La montée en puissance du BIM n’est pas aussi rapide qu’attendue. La faute à des maîtres d’ouvrage sans appétit particulier. Par conséquent, le BIM qui défraie la chronique depuis l’annonce du Plan transition numérique dans le bâtiment en 2015 peine encore à se traduire dans les appels d’offres. Et les entreprises du gros oeuvre qui ont décidé de l’intégrer pour leurs besoins propres restent minoritaires.
Pour autant, le BIM réinterroge les pratiques, les coûts, les organisations, les équipes. La capacité à travailler en 3D modifie les études de prix, ouvrant à plus d’alternatives. L’organisation de chantiers est facilitée grâce à une préparation en amont, et une vision du bâtiment en 3D.
Reste que ces apports évidents s’accompagnent d’une certaine vigilance.

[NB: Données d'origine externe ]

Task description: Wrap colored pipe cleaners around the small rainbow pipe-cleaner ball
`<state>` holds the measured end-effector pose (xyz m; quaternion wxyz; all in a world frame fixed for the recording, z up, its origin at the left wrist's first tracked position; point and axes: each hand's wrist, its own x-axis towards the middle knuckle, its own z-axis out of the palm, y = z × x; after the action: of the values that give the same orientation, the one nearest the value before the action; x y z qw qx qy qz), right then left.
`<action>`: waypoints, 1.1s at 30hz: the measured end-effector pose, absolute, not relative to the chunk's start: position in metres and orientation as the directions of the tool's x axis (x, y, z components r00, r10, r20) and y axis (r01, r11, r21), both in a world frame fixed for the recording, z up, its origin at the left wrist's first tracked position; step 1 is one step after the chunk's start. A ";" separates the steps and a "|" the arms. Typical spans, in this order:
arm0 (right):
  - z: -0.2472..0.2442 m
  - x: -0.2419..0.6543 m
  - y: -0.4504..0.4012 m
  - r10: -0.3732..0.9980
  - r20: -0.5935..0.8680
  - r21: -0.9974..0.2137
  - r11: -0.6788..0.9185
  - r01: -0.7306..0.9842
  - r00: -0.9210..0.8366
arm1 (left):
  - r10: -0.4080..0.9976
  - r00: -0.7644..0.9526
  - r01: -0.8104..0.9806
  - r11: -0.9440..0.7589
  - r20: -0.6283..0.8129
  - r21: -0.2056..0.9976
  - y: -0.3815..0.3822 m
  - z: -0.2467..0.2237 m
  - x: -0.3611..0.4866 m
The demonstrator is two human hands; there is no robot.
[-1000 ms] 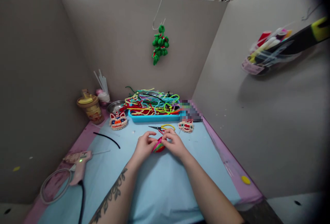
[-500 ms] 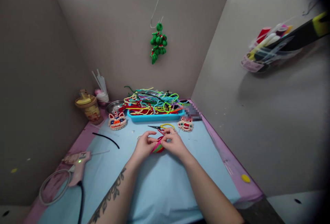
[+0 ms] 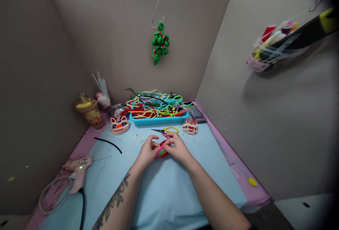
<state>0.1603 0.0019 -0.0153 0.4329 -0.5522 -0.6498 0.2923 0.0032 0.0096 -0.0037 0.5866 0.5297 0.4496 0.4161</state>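
One small red, pink and green craft piece (image 3: pixel 163 151) is over the blue mat (image 3: pixel 164 194), pinched between the thumbs and fingertips of the left hand (image 3: pixel 148 151) and right hand (image 3: pixel 179 148). Scissors (image 3: pixel 163 131) lie just beyond, in front of a tray (image 3: pixel 159 121) of pipe cleaners (image 3: pixel 159 104).

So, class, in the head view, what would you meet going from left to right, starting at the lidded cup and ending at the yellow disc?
Lidded cup → blue-and-orange face ornament → left hand → multicoloured piece → right hand → yellow disc.
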 end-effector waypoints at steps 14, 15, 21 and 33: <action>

Alors qu’un concepteur choisira un produit numérisé dans un catalogue de type BIM Object, les entreprises doivent pouvoir conserver leur capacité à exprimer une valeur ajoutée d’optimisation des solutions techniques retenues.
Et la préoccupation est la même avec la RE 2020 (Réglementation environnementale) en ligne de mire. À l’heure des FDES (fiches de déclaration environnementale et sanitaire) et de l’ACV (analyse du cycle de vie) pour mesurer l’impact environnemental des matériaux et produits de construction, comment et à partir de quelles données l’ACV sera calculée ?
Les entreprises pourront-elles proposer des variantes à l’appel d’offres moyennant la preuve de la neutralité carbone par rapport à ce qui était prévu, tout en conservant le choix de leur fournisseur ? Affaire à suivre..
Recyclage : la preuve avec le béton et la brique
La RE 2020 réinvente aussi les codes. Elle introduit de nouvelles notions telles que le recyclage et le réemploi au travers de l’économie circulaire qui séduisent les maîtres d’ouvrage. Forte de déchets inertes à réemployer pour des taux de valorisation record, la filière structure gros oeuvre déploie des projets. À l’instar de Recybéton à dimension nationale, qui planche sur la création d’un écosystème industriel locavore où les déchets nobles des uns deviennent les matières premières des autres. Et l’éprouve.
Comme à Chartres où une résidence de 12 logements collectifs, baptisée Le Onze* applique (déjà) les concepts d’économie circulaire : écologie industrielle et territoriale, circuit court, incorporation de granulats de béton recyclé dans les bétons structuraux, expérimentation E+C-, ainsi qu’exploitation du numérique et du BIM en phase chantier.
« Zéro énergie fossile » et ciments décarbonés
En parallèle des efforts de recyclage, la filière béton travaille à abaisser ses émissions de gaz à effet de serre en valorisant des co-produits industriels. Deux pistes sont suivies : d’abord, une valorisation énergétique visant à augmenter le taux des combustibles alternatifs utilisés en cimenterie (huiles usagée, pneus, farines animales…). Ainsi, le groupe Vicat vise le « zéro énergie fossile » à l’horizon 2022.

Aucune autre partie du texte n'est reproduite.